Eine gute Hilfe zur Orientierung: Kaufe einmal verschiedene Zeitungen, Magazins oder Bücher. Achte auf den Seitenaufbau, oder was man auf einer Seite zuerst sieht. Wie Leser eine Seite wahrnehmen, wurde vielfach untersucht. Die Reihenfolge ist oft: 1. Bild, 2. Titel, 3. Vorspann oder Zwischentitel, 4. hervorgehobene Teile. Es gibt grosse Unterschiede zwischen Altersgruppen, Kulturen und Zielgruppen. All das trifft auch für die Gestaltung von Benutzeroberflächen zu.

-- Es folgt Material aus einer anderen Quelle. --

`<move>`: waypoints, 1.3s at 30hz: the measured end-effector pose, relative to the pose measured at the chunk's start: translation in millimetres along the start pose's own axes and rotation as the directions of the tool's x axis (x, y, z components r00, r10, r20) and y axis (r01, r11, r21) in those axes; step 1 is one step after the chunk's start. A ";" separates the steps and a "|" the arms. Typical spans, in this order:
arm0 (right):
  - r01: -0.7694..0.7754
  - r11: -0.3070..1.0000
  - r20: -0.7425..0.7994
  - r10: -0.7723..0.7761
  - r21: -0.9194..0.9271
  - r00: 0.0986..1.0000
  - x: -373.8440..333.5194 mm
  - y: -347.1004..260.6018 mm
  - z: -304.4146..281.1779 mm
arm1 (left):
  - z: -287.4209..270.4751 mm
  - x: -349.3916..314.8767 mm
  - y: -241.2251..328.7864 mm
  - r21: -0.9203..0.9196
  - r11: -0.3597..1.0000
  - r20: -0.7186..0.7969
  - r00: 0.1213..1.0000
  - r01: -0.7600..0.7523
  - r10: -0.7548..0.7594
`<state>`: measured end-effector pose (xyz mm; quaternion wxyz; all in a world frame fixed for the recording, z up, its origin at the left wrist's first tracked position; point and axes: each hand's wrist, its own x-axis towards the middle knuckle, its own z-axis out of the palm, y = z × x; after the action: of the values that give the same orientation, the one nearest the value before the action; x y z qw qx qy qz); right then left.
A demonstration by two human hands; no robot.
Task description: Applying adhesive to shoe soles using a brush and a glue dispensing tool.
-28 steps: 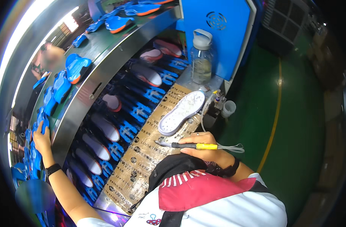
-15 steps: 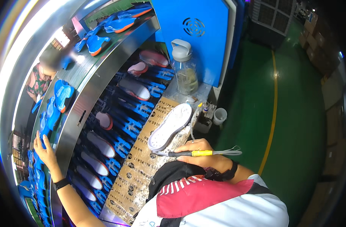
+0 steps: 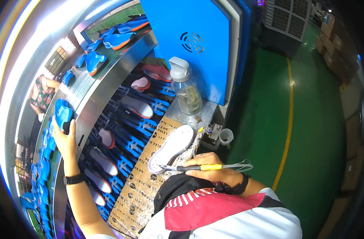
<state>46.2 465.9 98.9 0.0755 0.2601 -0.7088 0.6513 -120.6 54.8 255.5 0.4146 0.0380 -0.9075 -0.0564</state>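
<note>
Right hand point(image 3: 213, 171): fingers closed round a brush point(image 3: 182, 169) with a black and yellow handle, thin clear tube point(image 3: 243, 166) trailing from its back end, to the right of the hand

Brush tip, left of the right hand, at the near end of a white sole point(image 3: 173, 146); whether it touches cannot be told

Sole lies ahead and left of the right hand, hollow side up, on printed brown cardboard point(image 3: 138, 190) covering the table point(image 3: 209, 115)

Left hand point(image 3: 65, 139): fingers and thumb spread apart, at a blue shoe piece point(image 3: 62, 112) on the belt point(image 3: 81, 84); contact unclear; black band point(image 3: 73, 179) on the wrist below the hand

More blue pieces line the belt, both nearer and farther than the left hand

Between the hands: rack point(image 3: 150, 107) with blue slats, several soles on it

Farther ahead of the right hand: lidded clear bottle point(image 3: 189, 97), white cup point(image 3: 226, 136), blue cabinet point(image 3: 182, 20)

Ahead and left of the left hand, across the belt: another person point(image 3: 44, 95)
</note>
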 end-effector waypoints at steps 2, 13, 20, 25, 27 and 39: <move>-0.014 1.000 -0.036 0.014 0.001 0.999 -1.1 -0.6 -8.1 | -5.2 2.0 12.7 0.003 0.998 -0.060 0.996 0.063 -0.063; -0.110 0.991 -0.015 0.109 -0.076 0.994 4.0 7.2 -28.4 | -31.7 -18.4 -64.0 0.119 0.991 -0.303 0.953 0.065 -0.026; -0.157 0.988 0.067 0.157 -0.001 0.985 14.8 24.7 -9.3 | -71.1 -45.7 -130.0 0.433 0.886 -0.210 0.974 0.166 -0.080; -0.211 0.977 0.163 0.205 0.020 0.965 28.9 17.0 29.5 | -106.4 -57.0 -178.5 0.473 0.866 -0.074 0.987 0.161 -0.143; -0.212 0.977 0.179 0.206 0.015 0.962 28.4 20.9 46.2 | -118.4 -55.7 -195.1 0.454 0.874 -0.006 0.981 0.175 -0.194; -0.310 0.949 0.213 0.293 0.052 0.932 28.3 -0.8 174.9 | -166.6 -54.2 -236.7 0.414 0.908 0.050 0.997 -0.071 0.055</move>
<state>63.0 289.9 87.7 -0.1090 0.2159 -0.7162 0.6547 46.2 -185.2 291.6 0.3818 0.0949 -0.9070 0.1505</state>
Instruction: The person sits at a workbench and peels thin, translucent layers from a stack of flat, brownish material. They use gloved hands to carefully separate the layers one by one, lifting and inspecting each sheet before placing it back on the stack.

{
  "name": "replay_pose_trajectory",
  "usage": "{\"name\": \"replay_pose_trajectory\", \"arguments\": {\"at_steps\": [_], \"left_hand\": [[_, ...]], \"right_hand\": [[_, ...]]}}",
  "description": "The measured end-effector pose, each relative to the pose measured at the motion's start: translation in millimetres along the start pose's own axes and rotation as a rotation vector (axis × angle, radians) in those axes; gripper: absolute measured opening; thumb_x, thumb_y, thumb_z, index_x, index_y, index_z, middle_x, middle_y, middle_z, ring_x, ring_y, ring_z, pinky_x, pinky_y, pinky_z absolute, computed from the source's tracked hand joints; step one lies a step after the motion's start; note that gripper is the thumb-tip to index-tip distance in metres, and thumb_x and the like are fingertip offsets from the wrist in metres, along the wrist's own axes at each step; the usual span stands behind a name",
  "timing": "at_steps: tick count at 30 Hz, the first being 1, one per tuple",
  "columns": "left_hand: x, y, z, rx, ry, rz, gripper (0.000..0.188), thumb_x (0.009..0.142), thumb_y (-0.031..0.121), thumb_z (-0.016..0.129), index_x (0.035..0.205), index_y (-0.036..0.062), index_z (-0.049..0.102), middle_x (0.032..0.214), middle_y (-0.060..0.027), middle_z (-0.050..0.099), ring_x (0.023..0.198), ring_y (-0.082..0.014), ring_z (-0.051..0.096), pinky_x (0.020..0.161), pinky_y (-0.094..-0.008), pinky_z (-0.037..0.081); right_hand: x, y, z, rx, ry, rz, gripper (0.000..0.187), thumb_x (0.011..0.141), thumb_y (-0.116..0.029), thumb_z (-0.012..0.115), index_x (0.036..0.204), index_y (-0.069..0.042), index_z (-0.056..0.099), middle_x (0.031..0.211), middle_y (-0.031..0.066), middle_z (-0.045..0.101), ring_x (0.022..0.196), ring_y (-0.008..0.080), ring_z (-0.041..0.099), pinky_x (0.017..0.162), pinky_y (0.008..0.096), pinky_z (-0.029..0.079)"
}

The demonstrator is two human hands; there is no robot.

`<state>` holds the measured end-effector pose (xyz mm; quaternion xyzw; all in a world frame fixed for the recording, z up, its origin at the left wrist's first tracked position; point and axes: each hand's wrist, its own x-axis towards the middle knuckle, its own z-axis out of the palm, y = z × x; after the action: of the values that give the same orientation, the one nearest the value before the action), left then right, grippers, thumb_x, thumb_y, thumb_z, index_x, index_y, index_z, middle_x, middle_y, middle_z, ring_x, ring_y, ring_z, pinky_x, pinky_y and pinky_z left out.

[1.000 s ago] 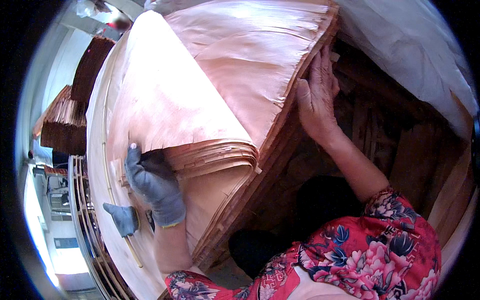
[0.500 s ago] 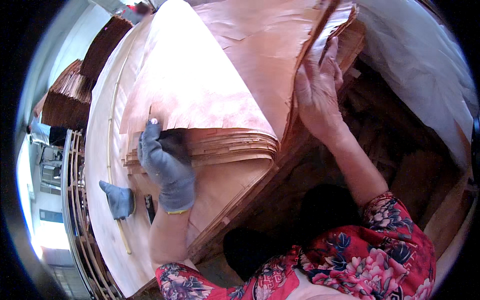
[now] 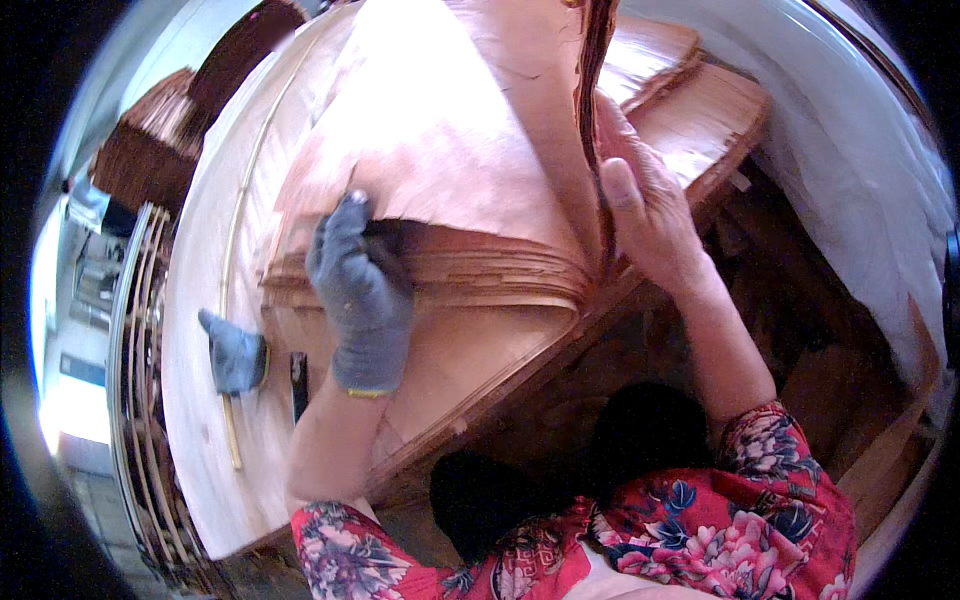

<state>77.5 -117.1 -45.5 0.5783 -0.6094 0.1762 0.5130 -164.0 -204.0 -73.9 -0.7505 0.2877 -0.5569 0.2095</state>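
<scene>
A thick stack of thin wood veneer sheets (image 3: 510, 268) lies in front of me, its upper layers folded over. My left hand (image 3: 360, 290), in a grey glove with a bare fingertip showing, is closed at the edge of the pale top sheet (image 3: 430, 130). My bare right hand (image 3: 652, 215) holds up a bundle of veneer sheets (image 3: 592, 90) from its right side, fingers stretched along it and thumb toward me. The bundle stands nearly on edge, and part of its far end is cut off by the frame.
A blue-grey glove (image 3: 237, 355), a thin bamboo stick (image 3: 236, 215) and a dark narrow tool (image 3: 299, 384) lie at the left. More veneer (image 3: 705, 125) lies behind my right hand. White sheeting (image 3: 850, 130) hangs at the right. Brown stacks (image 3: 150, 150) stand far left.
My right hand has moved a little toward me and left, tilting the bundle more upright and uncovering veneer behind it. My left hand has shifted slightly right and away from me, still at the sheet's edge.
</scene>
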Motion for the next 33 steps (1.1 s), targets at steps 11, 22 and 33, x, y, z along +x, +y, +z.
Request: {"name": "replay_pose_trajectory", "arguments": {"at_steps": [11, 22, 33], "left_hand": [[8, 27, -1, -0.723, 0.161, -0.618, 0.02, 0.086, 0.011, 0.056, 0.066, 0.0081, 0.056, 0.057, 0.0063, 0.043, 0.05, -0.0031, 0.035, 0.045, -0.0215, 0.028], [20, 11, -21, -0.931, 0.063, -0.559, 0.039, 0.092, 0.031, 0.041, 0.089, -0.0013, 0.063, 0.077, -0.0136, 0.066, 0.067, -0.0247, 0.065, 0.069, -0.0298, 0.053], [-2, 65, -39, -0.625, -0.171, -0.027, 0.037, 0.09, 0.026, 0.047, 0.071, -0.0011, 0.061, 0.063, -0.0101, 0.061, 0.05, -0.0142, 0.055, 0.048, -0.0254, 0.045]], "right_hand": [[8, -37, 13, -0.101, -0.474, -0.229, 0.079, 0.081, -0.063, 0.041, 0.13, -0.002, 0.038, 0.135, 0.0218, 0.036, 0.128, 0.0341, 0.03, 0.106, 0.0456, 0.02], [1, -82, 26, -0.543, -0.498, -0.164, 0.096, 0.06, -0.028, 0.078, 0.137, -0.005, 0.024, 0.133, 0.0233, 0.036, 0.122, 0.036, 0.038, 0.099, 0.0389, 0.035], [-3, -59, 13, -0.496, -0.204, -0.192, 0.075, 0.065, -0.021, 0.068, 0.13, 0.001, 0.037, 0.115, 0.0213, 0.053, 0.094, 0.034, 0.058, 0.078, 0.0399, 0.049]]}}
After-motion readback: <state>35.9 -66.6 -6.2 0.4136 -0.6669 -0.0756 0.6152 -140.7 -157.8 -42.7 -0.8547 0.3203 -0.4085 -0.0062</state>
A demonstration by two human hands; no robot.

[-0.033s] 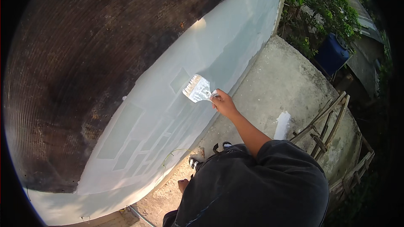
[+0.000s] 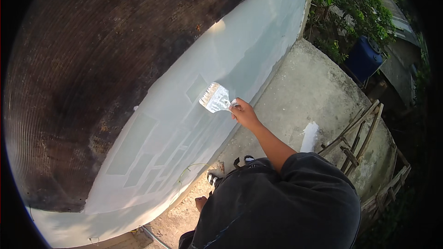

Eine weitere Möglichkeit ist die Betrachtung von Apps für mobile Geräte. Als Apple den App Store lancierte, erschienen viele kleinen Applikationen. Sie waren einfach im Aufbau, erledigten häufig nur wenige Aufgaben. Dadurch wurde die Bedienung spielend leicht. Apps fokussieren auf das Wesentliche. Das war ein enormer Kontrast zu Softwarelösungen, die versuchten «alles» abzubilden. Der Ansatz von Apps könnte man auch für grössere Applikationen verfolgen. Dabei muss man Wege suchen, die Komplexität auf jeder Seite stark zu vereinfachen.

Praktische Tipps für Gestaltung mit FileMaker

Folgende Tipps helfen dabei, in FileMaker schneller zu besseren Layouts zu gelangen:

  1. Richte ein Gestaltungsraster ein
    Minimal 30×30 Punkt, für online Anwendungen oder Apps, vielleicht eher grösser.
  2. Ziehe alle Objekte auf diesem Gestaltungsraster auf
  3. Erstelle Stilvorlagen für alle Objekte, optimiert für das gewählte Raster.

Themes und Stilvorlagen

FileMaker arbeitet mit Themes (auf Deutsch: Designs). Themes sind eine Sammlung von Stilvorlagen. Sie lassen sich laden und auf Layouts anwenden. Sobald ein Theme auf ein Layout angewendet ist, können die Stilvorlagen vom Theme auf vorhandene Objekte angewendet werden. Damit wird nicht nur die Gestaltung einfacher, sondern auch einheitlicher. Ein weiter Vorteil von Themes ist die zentrale Verwaltung von Designeinstellungen. Wer mit Themes und Stilvorlagen arbeitet, hat deutlich leichtere Seitenlayouts, was sich besonders bei Weblayouts spürbar macht.

FileMaker verfügt über einige wenige eigene Themes. Sie sind von der Gestaltung stark von amerikanischen Designvorlieben geprägt. Im Internet gibt es weitere Themes, die kostenlos heruntergeladen oder käuflich erworben werden können. Kursiv hat etwa das Produkt «FM Designer» lanciert und gleich eine FileMaker-Datei mitgeliefert, womit man selbst Themes einfacher entwickeln kann.

Liebe auf den ersten Klick

Eine gute Gestaltung bedeutet Entwicklungsaufwand. Das ist kein technischer, sondern ein konzeptueller Aufwand. Für Entwickler ist dies häufig unbekanntes Gelände. Die Benutzeroberfläche ist für den Benutzer jedoch die erste und oft einzige Berührung mit der Softwarelösung. Eine gute Benutzeroberfläche ist deshalb unerlässlich, wenn man «Liebe auf den ersten Klick» erreichen will.